While considerably more
can be said that is of importance about the phallus, only one more feature is
essential to consider in this discussion. The apparent autonomy of the phallus
lends itself to a cognition of a type of transpersonal experience. According to
Monick (1987:17):
…the
physical phallus has become a religious and psychological symbol because it
decides on its own, independent of its owner's ego decision, when and with whom
it wants to spring into action. It is thus an appropriate metaphor for the unconscious
itself, and specifically the male mode of the unconscious.
In Images and Symbols Mircea Eliade discusses this apparent "autonomous mode of cognition" as the basis of a transcendent means to knowledge.
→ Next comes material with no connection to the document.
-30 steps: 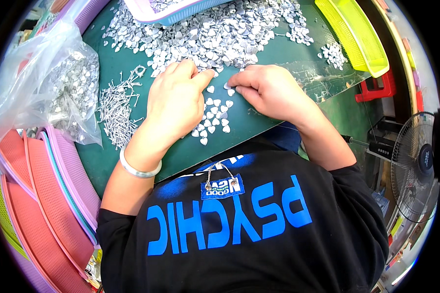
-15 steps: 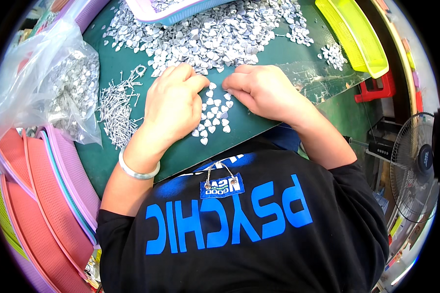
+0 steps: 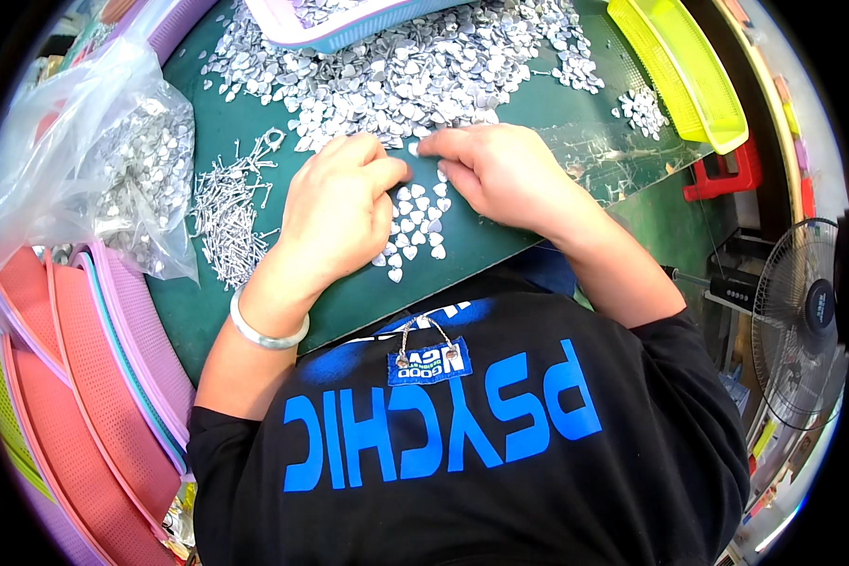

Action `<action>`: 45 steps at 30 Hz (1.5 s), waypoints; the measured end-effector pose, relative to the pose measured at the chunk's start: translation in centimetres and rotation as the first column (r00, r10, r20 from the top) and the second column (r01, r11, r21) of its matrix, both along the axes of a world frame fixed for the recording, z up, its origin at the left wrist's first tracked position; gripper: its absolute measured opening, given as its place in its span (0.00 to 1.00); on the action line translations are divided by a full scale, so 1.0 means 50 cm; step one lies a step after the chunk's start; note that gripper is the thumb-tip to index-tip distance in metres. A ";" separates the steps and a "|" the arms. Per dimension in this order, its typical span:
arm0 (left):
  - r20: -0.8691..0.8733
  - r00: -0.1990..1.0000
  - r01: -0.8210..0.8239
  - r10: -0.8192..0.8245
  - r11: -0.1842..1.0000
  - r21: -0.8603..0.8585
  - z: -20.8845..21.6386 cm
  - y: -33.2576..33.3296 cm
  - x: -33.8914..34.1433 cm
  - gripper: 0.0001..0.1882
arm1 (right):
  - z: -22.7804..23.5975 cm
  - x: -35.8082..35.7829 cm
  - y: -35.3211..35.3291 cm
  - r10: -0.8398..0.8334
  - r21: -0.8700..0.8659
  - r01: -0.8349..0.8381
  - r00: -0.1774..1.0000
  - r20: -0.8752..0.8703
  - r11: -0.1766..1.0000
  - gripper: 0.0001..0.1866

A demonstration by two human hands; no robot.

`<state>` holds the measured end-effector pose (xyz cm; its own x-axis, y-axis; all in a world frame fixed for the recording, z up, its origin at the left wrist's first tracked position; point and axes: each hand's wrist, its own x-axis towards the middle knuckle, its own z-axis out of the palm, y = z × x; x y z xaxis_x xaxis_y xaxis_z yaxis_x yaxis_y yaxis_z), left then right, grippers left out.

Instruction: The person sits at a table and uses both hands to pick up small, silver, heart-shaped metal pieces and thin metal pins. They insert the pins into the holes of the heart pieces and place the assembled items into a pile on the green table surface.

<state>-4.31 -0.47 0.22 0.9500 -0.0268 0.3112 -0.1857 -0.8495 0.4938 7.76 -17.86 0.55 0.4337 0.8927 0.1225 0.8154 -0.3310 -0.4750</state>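
Small silver heart-shaped pieces lie in a loose group on the green tabletop between my hands. Beyond them spreads a large heap of the same hearts. My left hand rests beside the small group, its fingers curled and its fingertips by the upper hearts; what they hold, if anything, is hidden. My right hand reaches in from the other side. Its index finger is stretched out and touches a single heart at the heap's near edge, while its thumb stays apart, near another heart.
Metal pins are piled left of my left hand, beside a clear plastic bag of hearts. A blue-and-purple basket stands on the heap. A yellow-green basket sits far right. Stacked baskets and a fan flank me.
My right index finger has moved left and slightly away from me, onto a heart at the heap's edge. My left fingertips have shifted slightly nearer, over the top of the small group.
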 end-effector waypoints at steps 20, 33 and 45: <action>0.038 0.999 -0.026 0.021 0.989 0.148 -0.001 -0.012 0.005 0.13 | -0.002 0.003 0.017 -0.013 0.090 0.007 0.997 0.075 0.996 0.08; 0.024 1.000 -0.002 0.000 0.997 0.075 0.000 0.001 0.001 0.15 | 0.003 0.005 0.011 -0.065 0.036 0.065 0.998 -0.003 0.997 0.09; 0.027 1.000 0.001 -0.003 0.997 0.080 0.000 -0.007 0.006 0.16 | -0.002 0.006 0.018 -0.015 0.027 0.015 1.000 -0.002 1.000 0.07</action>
In fact he says that "sexuality has everywhere and always been a hierophany" (Eliade, 1969:14).
According to Neumann
(1954:309):
…mythologically,
the phallic-chthonic deities are companions of the Great Mother, not
representatives of the specifically masculine. Psychologically this means that
phallic masculinity is still conditioned by the body[16] and thus is under the
rule of the Great Mother, whose instrument it remains.
There is much
cross-cultural evidence indicating the perception of the autonomous nature of
the phallus. For instance, Neumann (1954:49, see also Dulaure, 1934), states
that all phallic cults, invariably solemnized by women, have the similar theme:
the anonymous power of the fertilizing agent as the human individual is merely
the bearer of "that which does not pass away and cannot be interchanged
because it is the self-same phallus." The phallus as a symbol of fertility
is like paternity, a cultural development. The male begins by "being a copulater, not a begetter."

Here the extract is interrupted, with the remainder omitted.